Hyyrö Heikki, Juhola Martti, Vihinen Mauno
Department of Computer Sciences, FI-33014 University of Tampere, Finland.
Nucleic Acids Res. 2005 Jul 26;33(13):e115. doi: 10.1093/nar/gni110.
Functional genomics methods are used to investigate the huge amount of information contained in genomes. Numerous experimental methods rely on the use of oligo- or polynucleotides. Nucleotide strand hybridization forms the underlying principle for these methods. For all these techniques, the probes should be unique for analyzed genes. In addition to being unique for the studied genes, the probes should fulfill a large number of criteria to be usable and valid. The criteria include for example, avoidance of self-annealing, suitable melting temperature and nucleotide composition. We developed a method for searching unique and valid oligonucleotides or probes for genes so that there is not even a similar (approximate) occurrence in any other location of the whole genome. By using probe size 25, we analyzed 17 complete genomes representing a wide range of both prokaryotic and eukaryotic organisms. More than 92% of all the genes in the investigated genomes contained valid oligonucleotides. Extensive statistical tests were performed to characterize the properties of unique and valid oligonucleotides. Unique and valid oligonucleotides were relatively evenly distributed in genes except for the beginning and end, which were somewhat overrepresented. The flanking regions in eukaryotes were clearly underrepresented among suitable oligonucleotides. In addition to distributions within genes, the effects on codon and amino acid usage were also studied.

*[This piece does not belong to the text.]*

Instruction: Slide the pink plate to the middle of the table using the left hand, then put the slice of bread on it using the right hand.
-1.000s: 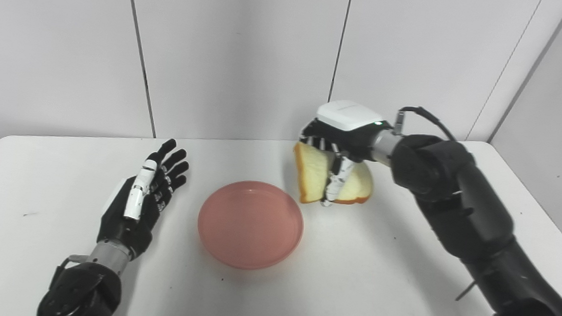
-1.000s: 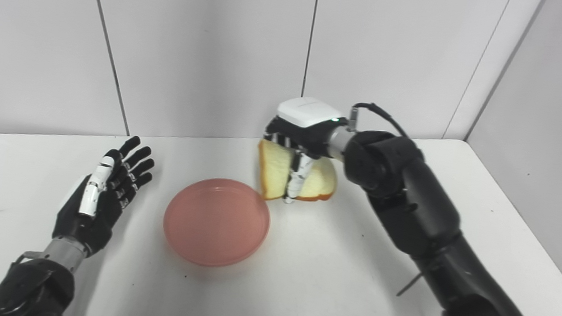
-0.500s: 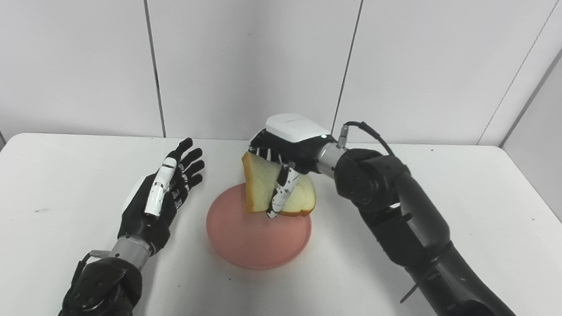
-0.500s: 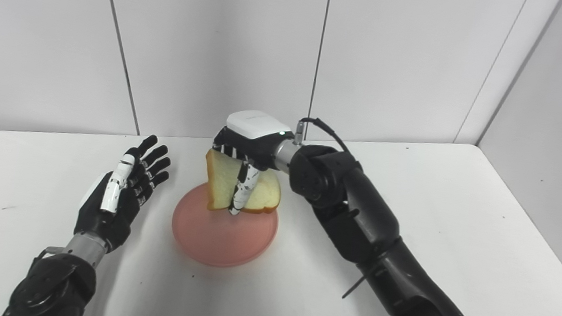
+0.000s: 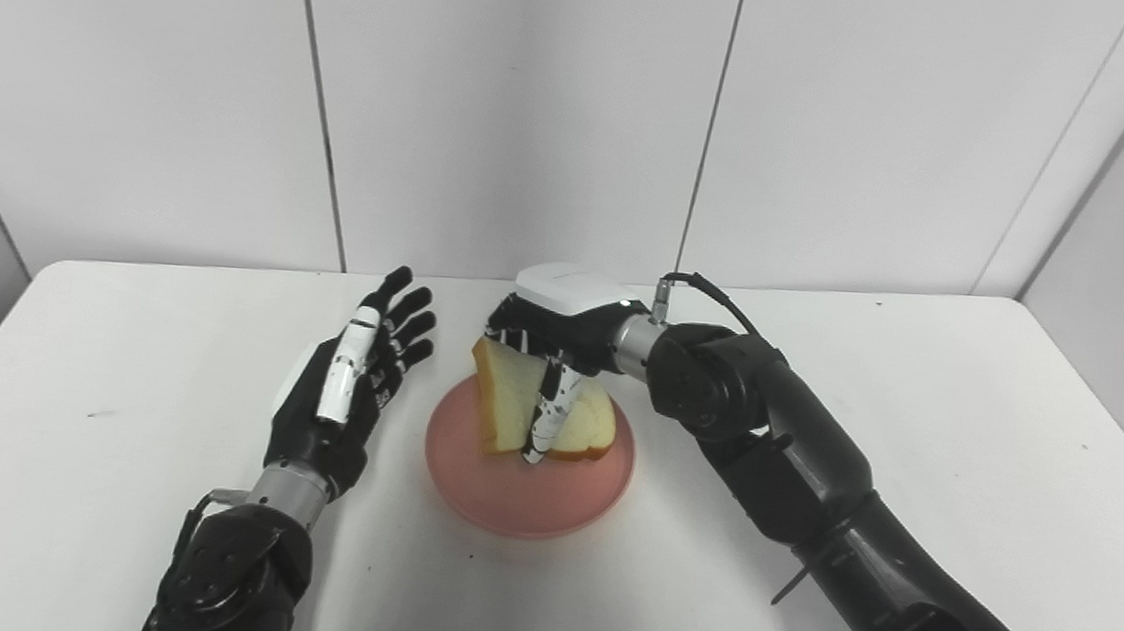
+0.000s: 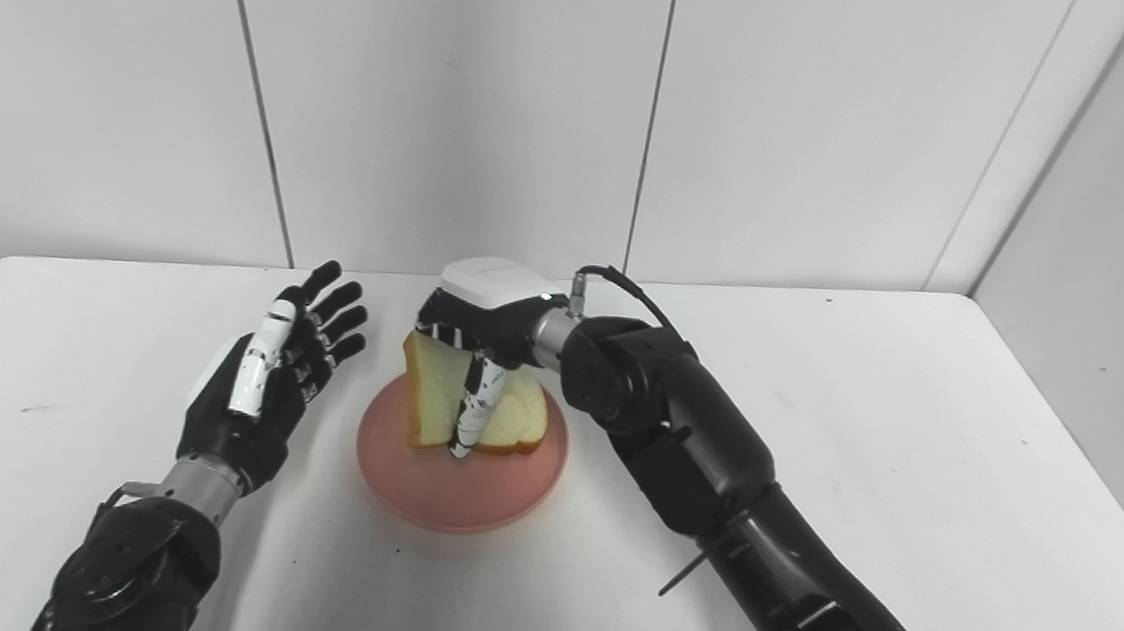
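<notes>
Our right hand, still pinching the bread, has carried it over the pink plate; release comes next, left hand spread

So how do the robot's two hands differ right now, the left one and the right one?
The left hand is open, fingers spread and holding nothing; the right hand is shut on the slice of bread. The left hand sits beside the pink plate, to its left; the right hand is over the plate. The left hand's fingers point away toward the wall; the right hand's fingers point down. Both are black hands with white parts.
</notes>
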Action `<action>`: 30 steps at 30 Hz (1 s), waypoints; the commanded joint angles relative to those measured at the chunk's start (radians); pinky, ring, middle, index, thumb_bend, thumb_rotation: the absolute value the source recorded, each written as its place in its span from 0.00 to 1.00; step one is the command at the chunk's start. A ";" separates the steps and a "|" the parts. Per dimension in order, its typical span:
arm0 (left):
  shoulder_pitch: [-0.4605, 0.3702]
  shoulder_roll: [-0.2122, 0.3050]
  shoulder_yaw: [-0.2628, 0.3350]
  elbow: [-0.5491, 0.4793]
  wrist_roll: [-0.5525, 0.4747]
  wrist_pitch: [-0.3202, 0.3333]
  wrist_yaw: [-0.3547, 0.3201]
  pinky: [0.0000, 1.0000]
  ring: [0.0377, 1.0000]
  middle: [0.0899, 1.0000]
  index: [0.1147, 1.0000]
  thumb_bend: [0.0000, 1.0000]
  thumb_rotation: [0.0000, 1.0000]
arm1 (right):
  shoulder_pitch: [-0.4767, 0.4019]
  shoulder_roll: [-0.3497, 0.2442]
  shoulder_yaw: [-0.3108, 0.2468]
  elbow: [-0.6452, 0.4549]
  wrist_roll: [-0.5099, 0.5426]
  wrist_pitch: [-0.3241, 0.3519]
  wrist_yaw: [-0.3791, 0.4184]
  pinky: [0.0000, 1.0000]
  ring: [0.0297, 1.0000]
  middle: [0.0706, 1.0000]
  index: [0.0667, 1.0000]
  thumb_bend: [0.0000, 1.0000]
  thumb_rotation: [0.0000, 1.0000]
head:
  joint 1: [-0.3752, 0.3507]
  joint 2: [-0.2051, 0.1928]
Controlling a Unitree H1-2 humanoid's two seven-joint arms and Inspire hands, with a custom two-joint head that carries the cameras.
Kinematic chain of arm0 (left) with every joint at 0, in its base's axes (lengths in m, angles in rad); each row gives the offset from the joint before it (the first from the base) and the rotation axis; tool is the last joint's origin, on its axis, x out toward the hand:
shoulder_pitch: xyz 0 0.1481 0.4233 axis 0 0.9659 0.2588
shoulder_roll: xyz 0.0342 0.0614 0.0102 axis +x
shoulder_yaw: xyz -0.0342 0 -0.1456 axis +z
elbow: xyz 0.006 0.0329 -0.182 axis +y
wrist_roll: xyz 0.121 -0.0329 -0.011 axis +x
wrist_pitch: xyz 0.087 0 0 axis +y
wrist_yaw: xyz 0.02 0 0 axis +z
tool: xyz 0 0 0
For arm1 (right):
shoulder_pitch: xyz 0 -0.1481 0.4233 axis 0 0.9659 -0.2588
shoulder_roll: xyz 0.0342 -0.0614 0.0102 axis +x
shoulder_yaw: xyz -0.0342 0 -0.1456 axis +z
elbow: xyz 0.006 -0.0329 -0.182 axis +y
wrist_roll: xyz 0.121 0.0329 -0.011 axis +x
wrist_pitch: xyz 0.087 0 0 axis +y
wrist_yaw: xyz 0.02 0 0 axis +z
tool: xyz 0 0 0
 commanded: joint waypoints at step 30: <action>-0.056 0.007 -0.002 -0.078 0.003 0.003 0.016 0.94 0.93 0.93 0.92 0.40 1.00 | -0.035 0.023 0.003 -0.049 0.016 0.069 0.075 0.84 0.92 0.94 0.94 0.93 0.31 | 0.000 0.024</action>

功能基因组学方法用于研究基因组中包含的大量信息。许多实验方法依赖于寡核苷酸或多核苷酸的使用。核苷酸链杂交是这些方法的基本原理。对于所有这些技术,探针对于所分析的基因应该是独特的。除了对所研究的基因具有独特性之外,探针还应满足大量标准才能可用且有效。这些标准包括例如避免自身退火、合适的解链温度和核苷酸组成。我们开发了一种方法来搜索基因的独特且有效的寡核苷酸或探针,使得在整个基因组的任何其他位置都不会有相似(近似)的出现。通过使用25个碱基对的探针大小,我们分析了17个完整基因组,这些基因组代表了广泛的原核生物和真核生物。在所研究的基因组中,超过92%的基因包含有效的寡核苷酸。进行了广泛的统计测试来表征独特且有效的寡核苷酸的特性。独特且有效的寡核苷酸在基因中相对均匀分布,但基因的起始和结尾部分有所过度代表。真核生物中的侧翼区域在合适的寡核苷酸中明显代表性不足。除了基因内的分布外,还研究了对密码子和氨基酸使用的影响。